Aim of the task: Only the pictures are to be left out; set down the rest of the records exactly.

Records from a collection:
________________________

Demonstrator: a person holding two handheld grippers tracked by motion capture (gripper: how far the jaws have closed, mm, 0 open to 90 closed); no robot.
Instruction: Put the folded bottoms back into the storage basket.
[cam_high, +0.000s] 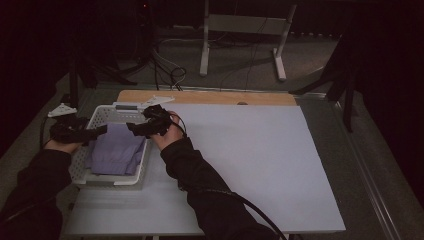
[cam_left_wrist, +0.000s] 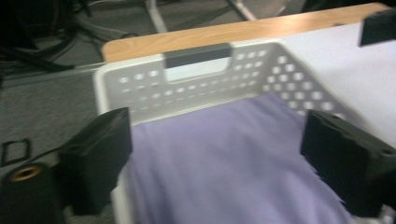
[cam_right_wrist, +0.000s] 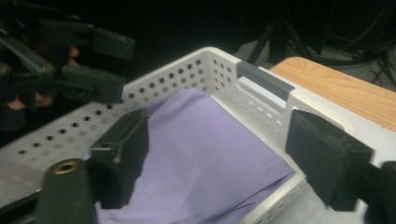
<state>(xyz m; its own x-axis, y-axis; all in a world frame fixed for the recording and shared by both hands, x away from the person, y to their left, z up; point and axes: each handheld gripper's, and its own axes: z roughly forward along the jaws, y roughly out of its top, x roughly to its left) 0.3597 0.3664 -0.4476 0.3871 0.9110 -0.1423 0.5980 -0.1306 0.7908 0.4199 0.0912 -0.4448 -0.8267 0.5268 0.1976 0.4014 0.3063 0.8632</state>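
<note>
The high view looks forward and down from well above; each gripper view looks along its own jaws from close above the white basket (cam_left_wrist: 196, 84), sharing the purple cloth (cam_right_wrist: 205, 140) just ahead

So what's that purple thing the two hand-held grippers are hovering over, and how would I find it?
Start at the big pale table and go to its left edge, where a white perforated plastic basket sits. Folded inside it lies the lilac cloth, below the open left hand-held gripper and right hand-held gripper. It is the one soft, coloured thing among hard white and black ones.
</note>
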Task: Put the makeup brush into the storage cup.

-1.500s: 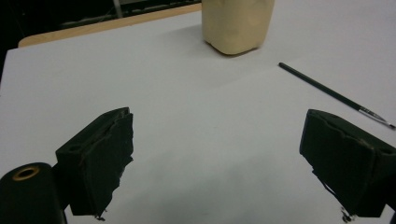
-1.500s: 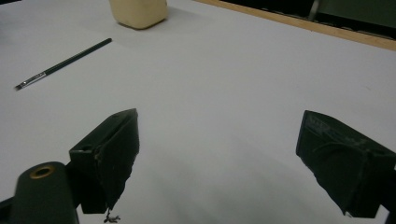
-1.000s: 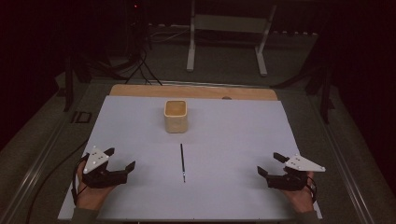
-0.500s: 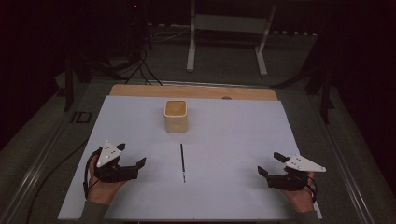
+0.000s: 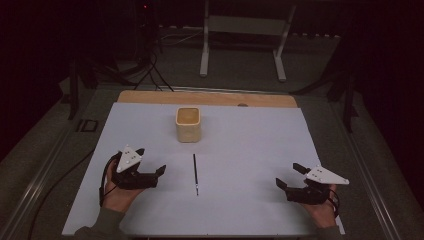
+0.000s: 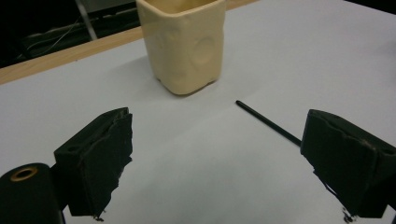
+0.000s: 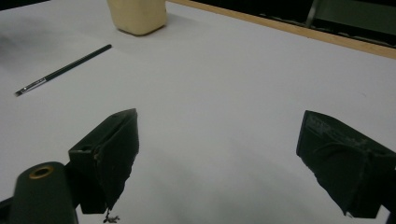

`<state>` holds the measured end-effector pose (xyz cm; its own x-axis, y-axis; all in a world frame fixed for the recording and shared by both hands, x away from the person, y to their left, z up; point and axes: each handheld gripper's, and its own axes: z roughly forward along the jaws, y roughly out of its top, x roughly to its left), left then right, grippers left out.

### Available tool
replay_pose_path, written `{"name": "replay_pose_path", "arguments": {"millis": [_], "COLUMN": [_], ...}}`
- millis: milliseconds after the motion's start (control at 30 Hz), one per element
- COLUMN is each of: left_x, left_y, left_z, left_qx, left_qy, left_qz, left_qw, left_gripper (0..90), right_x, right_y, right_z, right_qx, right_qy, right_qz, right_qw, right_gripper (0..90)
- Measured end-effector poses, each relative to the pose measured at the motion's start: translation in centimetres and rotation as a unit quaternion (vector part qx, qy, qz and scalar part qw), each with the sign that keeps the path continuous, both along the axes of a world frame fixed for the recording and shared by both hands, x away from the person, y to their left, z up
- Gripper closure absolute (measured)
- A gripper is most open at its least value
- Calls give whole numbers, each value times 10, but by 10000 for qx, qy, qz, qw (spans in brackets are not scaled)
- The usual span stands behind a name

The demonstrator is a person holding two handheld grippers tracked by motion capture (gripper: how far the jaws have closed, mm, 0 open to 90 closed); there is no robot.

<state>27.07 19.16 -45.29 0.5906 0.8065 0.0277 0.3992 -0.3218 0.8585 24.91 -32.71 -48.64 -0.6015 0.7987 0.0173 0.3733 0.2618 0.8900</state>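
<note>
Left gripper (image 5: 159,172): sits near the table's (image 5: 260,150) front-left corner, held in the person's left hand (image 5: 117,192), pointing toward the middle of the front edge. Its jaws stand wide apart with nothing between them.

Pencil (image 5: 195,173): a thin dark pencil lies flat on the white table surface, roughly midway along the front edge and set back from it, running front to back. It is untouched, just to the right of the left gripper and apart from it. In the left gripper view the pencil (image 6: 267,122) passes behind the right-hand jaw.

Cup (image 5: 188,123): a cream cup stands upright behind the pencil, toward the back edge, and appears empty.

Right gripper (image 5: 290,176): rests near the front-right corner, jaws fully spread, holding nothing.

Assessment: nothing is done. Grasping the pencil and, presumably, placing it in the cup both remain.
</note>
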Motion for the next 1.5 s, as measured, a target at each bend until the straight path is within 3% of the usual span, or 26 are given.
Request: {"name": "replay_pose_path", "arguments": {"millis": [300, 967, 1500], "left_x": [9, 21, 34], "left_y": [-10, -39, -64], "left_z": [8, 10, 10], "left_qx": [-22, -118, 26], "left_qy": [-71, 1, 163], "left_qz": [-60, -230, -224], "left_qw": [10000, 9997, 9996], "left_gripper": [100, 97, 96], "right_x": [0, -3, -3], "right_y": [0, 2, 2], "right_z": [0, 3, 4], "right_qx": [-6, 40, 16], "right_qy": [-3, -135, -135], "right_qz": [-7, 39, 47], "right_qw": [10000, 9999, 9999], "right_gripper": [130, 130, 130]}}
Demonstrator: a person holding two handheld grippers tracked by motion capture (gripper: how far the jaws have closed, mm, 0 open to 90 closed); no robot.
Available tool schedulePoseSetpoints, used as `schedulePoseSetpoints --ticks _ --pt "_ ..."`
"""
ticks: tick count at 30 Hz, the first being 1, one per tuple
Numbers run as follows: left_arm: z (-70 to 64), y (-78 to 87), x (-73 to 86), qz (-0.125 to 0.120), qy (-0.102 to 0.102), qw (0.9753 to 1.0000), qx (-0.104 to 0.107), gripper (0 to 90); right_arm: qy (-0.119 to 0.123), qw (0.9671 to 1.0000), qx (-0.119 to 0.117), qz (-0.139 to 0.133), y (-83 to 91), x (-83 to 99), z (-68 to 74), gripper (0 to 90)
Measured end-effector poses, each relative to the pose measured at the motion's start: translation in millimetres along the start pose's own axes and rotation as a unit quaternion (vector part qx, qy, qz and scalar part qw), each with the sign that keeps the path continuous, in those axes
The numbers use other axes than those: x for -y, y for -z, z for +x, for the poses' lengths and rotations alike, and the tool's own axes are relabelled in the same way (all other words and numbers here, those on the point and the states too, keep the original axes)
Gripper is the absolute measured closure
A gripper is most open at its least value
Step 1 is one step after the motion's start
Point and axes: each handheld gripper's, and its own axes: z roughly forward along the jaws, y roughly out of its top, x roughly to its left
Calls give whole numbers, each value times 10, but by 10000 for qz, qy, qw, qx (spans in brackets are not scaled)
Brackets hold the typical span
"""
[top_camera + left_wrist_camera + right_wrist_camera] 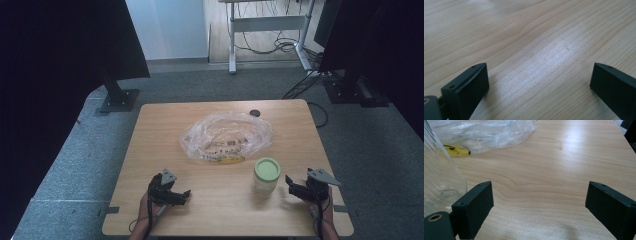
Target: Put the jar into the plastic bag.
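The right gripper [296, 189] rests low at the near edge of the table [165, 125] with its jaws spread wide and nothing between them, and the jar [265, 175] stands just off its left jaw, close but apart. In the right gripper view the clear ribbed wall of the jar [439, 175] rises just outside and beyond the left jaw, not within the gap, so a short sideways shift towards that jaw looks like what would bring the glass between the jaws. The jar is upright, its long axis vertical, its pale green lid [267, 168] facing straight up; being round, it points no particular way across the table, and the jaws would likely meet its side wall below the lid. The left gripper [181, 196] also lies released, its jaws well apart over bare wood, and it sits well to the other side of the jar, so the right hand is clearly the nearer one. Beyond the jar, farther from both grippers, lies a crumpled clear plastic bag [227, 135] with something yellow [456, 150] at its near edge; what it holds cannot be made out.
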Motion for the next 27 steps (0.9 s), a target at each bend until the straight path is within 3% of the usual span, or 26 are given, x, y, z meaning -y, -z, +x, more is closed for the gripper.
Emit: schedulePoseSetpoints --ticks 22,27 --pt "2 0 -1 6 7 10000 5 17 -8 10000 40 -58 9 2 -5 66" --pt "5 -2 -2 10 15 10000 13 16 -111 9998 49 -140 26 8 -24 65"
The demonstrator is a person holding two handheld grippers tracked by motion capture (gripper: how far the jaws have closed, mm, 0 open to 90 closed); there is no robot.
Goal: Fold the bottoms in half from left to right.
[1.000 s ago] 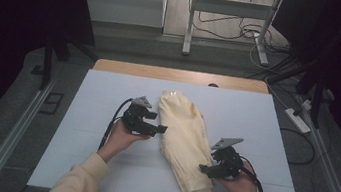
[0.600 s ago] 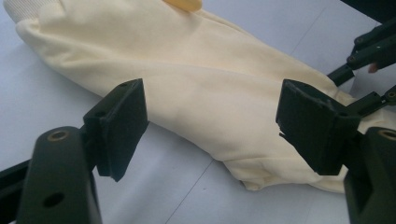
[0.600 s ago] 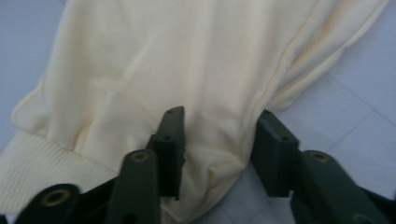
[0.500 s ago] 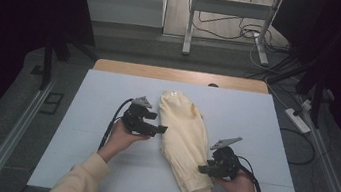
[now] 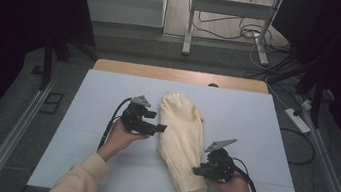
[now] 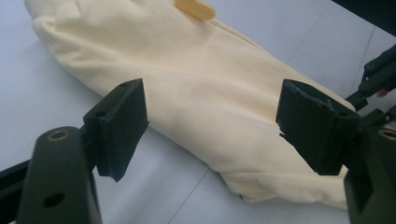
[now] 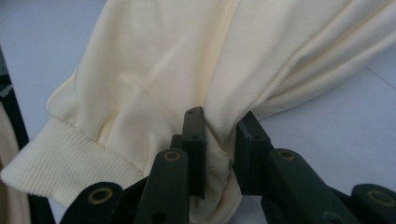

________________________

Output below:
Demonstrator: a person holding two handheld grippers tracked by motion capture (gripper: how far the jaws have closed, mm, 0 open to 90 closed); no robot.
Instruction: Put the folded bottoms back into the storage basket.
[cam_high, +0.000s] 
[cam_left_wrist, +0.000s] 
[cam_right_wrist, +0.000s] 
<state>(xyz m; its own x-axis, y-axis; all in a world frame fixed for the recording and shared by both hands, x away from the person, y to their left, z up; point and axes: each handheld gripper's, and its own axes: z roughly forward along the jaws, y roughly out of its top, x roughly to its left) 0.3597 0.3664 -0.4476 0.3871 0.9110 -0.1423 0.5980 -0.1306 0.7908 0.4199 0.0912 -0.4448 -0.8267 0.5268 0.1976 0.4014 0.3063 0.8632</state>
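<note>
The high view looks forward and down from well above; each gripper view looks along its own jaws from close above the white basket (cam_left_wrist: 196, 84), sharing the purple cloth (cam_right_wrist: 205, 140) just ahead

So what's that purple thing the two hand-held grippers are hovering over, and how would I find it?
Start at the big pale table and go to its left edge, where a white perforated plastic basket sits. Folded inside it lies the lilac cloth, below the open left hand-held gripper and right hand-held gripper. It is the one soft, coloured thing among hard white and black ones.
</note>
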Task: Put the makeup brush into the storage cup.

-1.500s: 
-1.500s: 
-1.000s: 
-0.500s: 
+0.000s: 
+0.000s: 
+0.000s: 

`<state>` holds the measured end-effector pose (xyz cm; its own x-axis, y-axis; all in a world frame fixed for the recording and shared by both hands, x away from the person, y to their left, z up; point and axes: each handheld gripper's, and its own axes: z roughly forward along the jaws, y roughly out of its top, x roughly to its left), left then right, grippers left out.

### Available tool
replay_pose_path, written `{"name": "replay_pose_path", "arguments": {"millis": [_], "COLUMN": [_], ...}}`
- millis: milliseconds after the motion's start (control at 30 Hz), one per element
- COLUMN is each of: left_x, left_y, left_z, left_qx, left_qy, left_qz, left_qw, left_gripper (0..90), right_x, right_y, right_z, right_qx, right_qy, right_qz, right_qw, right_gripper (0..90)
- Measured end-effector poses, each relative to the pose measured at the motion's start: translation in centimetres and rotation as a unit quaternion (vector part qx, qy, qz and scalar part qw), each with the sign that keeps the path continuous, both along the axes of a world frame fixed for the recording and shared by both hands, x away from the person, y to their left, z up
- Gripper closure absolute (measured)
- A gripper is most open at its least value
- Calls give whole numbers, each value times 10, but by 10000 for qx, qy, qz, qw (spans in brackets are not scaled)
- The usual span stands behind a name

The demonstrator is a person holding two handheld grippers tracked by motion capture (gripper: how far the jaws have closed, mm, 0 open to 90 closed); there is no robot.

<state>27.07 19.16 -45.29 0.5906 0.8065 0.0277 0.3992 -0.3218 0.8585 24.91 -32.71 -48.64 -0.6015 0.7987 0.0173 0.3733 0.2618 0.8900</state>
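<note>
Left gripper (image 5: 159,172): sits near the table's (image 5: 260,150) front-left corner, held in the person's left hand (image 5: 117,192), pointing toward the middle of the front edge. Its jaws stand wide apart with nothing between them.

Pencil (image 5: 195,173): a thin dark pencil lies flat on the white table surface, roughly midway along the front edge and set back from it, running front to back. It is untouched, just to the right of the left gripper and apart from it. In the left gripper view the pencil (image 6: 267,122) passes behind the right-hand jaw.

Cup (image 5: 188,123): a cream cup stands upright behind the pencil, toward the back edge, and appears empty.

Right gripper (image 5: 290,176): rests near the front-right corner, jaws fully spread, holding nothing.

Assessment: nothing is done. Grasping the pencil and, presumably, placing it in the cup both remain.
</note>
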Motion for the next 1.5 s, as measured, a target at each bend until the straight path is within 3% of the usual span, or 26 are given.
Request: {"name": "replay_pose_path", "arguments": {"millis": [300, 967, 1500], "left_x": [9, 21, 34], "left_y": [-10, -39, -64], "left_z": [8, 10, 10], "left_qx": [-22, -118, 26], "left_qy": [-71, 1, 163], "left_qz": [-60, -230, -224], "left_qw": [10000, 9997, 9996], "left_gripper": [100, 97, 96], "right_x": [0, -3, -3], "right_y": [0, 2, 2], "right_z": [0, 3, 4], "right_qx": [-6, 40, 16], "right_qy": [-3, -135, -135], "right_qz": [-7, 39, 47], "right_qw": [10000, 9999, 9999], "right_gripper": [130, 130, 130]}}
Demonstrator: a person holding two handheld grippers tracked by motion capture (gripper: how far the jaws have closed, mm, 0 open to 90 closed); no robot.
Available tool schedulePoseSetpoints, used as `schedulePoseSetpoints --ticks _ --pt "_ ..."`
"""
ticks: tick count at 30 Hz, the first being 1, one per tuple
Numbers run as follows: left_arm: z (-70 to 64), y (-78 to 87), x (-73 to 86), qz (-0.125 to 0.120), qy (-0.102 to 0.102), qw (0.9753 to 1.0000), qx (-0.104 to 0.107), gripper (0 to 90); right_arm: qy (-0.119 to 0.123), qw (0.9671 to 1.0000), qx (-0.119 to 0.117), qz (-0.139 to 0.133), y (-83 to 91), x (-83 to 99), z (-68 to 74), gripper (0 to 90)
Measured end-effector poses, each relative to the pose measured at the motion's start: translation in millimetres along the start pose's own axes and rotation as a unit quaternion (vector part qx, qy, qz and scalar part qw), each with the sign that keeps the path continuous, in those axes
The numbers use other axes than those: x for -y, y for -z, z for +x, for the poses' lengths and rotations alike, and the tool's own axes are relabelled in the same way (all other words and numbers here, those on the point and the states too, keep the original axes)
Gripper is the absolute measured closure
A gripper is most open at its least value
Step 1 is one step after the motion's start
Point and axes: each handheld gripper's, and its own axes: z roughly forward along the jaws, y roughly out of its top, x roughly to its left
Calls give whole numbers, each value times 10, but by 10000 for qz, qy, qw, qx (spans in brackets are not scaled)
Brackets hold the typical span
"""
[top_camera + left_wrist_camera + right_wrist_camera] 
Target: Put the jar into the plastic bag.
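The right gripper [296, 189] rests low at the near edge of the table [165, 125] with its jaws spread wide and nothing between them, and the jar [265, 175] stands just off its left jaw, close but apart. In the right gripper view the clear ribbed wall of the jar [439, 175] rises just outside and beyond the left jaw, not within the gap, so a short sideways shift towards that jaw looks like what would bring the glass between the jaws. The jar is upright, its long axis vertical, its pale green lid [267, 168] facing straight up; being round, it points no particular way across the table, and the jaws would likely meet its side wall below the lid. The left gripper [181, 196] also lies released, its jaws well apart over bare wood, and it sits well to the other side of the jar, so the right hand is clearly the nearer one. Beyond the jar, farther from both grippers, lies a crumpled clear plastic bag [227, 135] with something yellow [456, 150] at its near edge; what it holds cannot be made out.
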Motion for the next 27 steps (0.9 s), a target at each bend until the straight path is within 3% of the usual span, or 26 are given, x, y, z meaning -y, -z, +x, more is closed for the gripper.
Emit: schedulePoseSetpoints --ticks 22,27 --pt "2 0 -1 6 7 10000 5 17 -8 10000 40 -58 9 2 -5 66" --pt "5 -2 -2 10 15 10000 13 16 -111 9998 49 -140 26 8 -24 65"
The demonstrator is a person holding two handheld grippers tracked by motion capture (gripper: how far the jaws have closed, mm, 0 open to 90 closed); there is no robot.
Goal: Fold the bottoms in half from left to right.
[1.000 s ago] 
[0.600 s ago] 
[0.600 s ago] 
[0.500 s ago] 
[now] 
[now] 
[now] 

There is no more to this answer.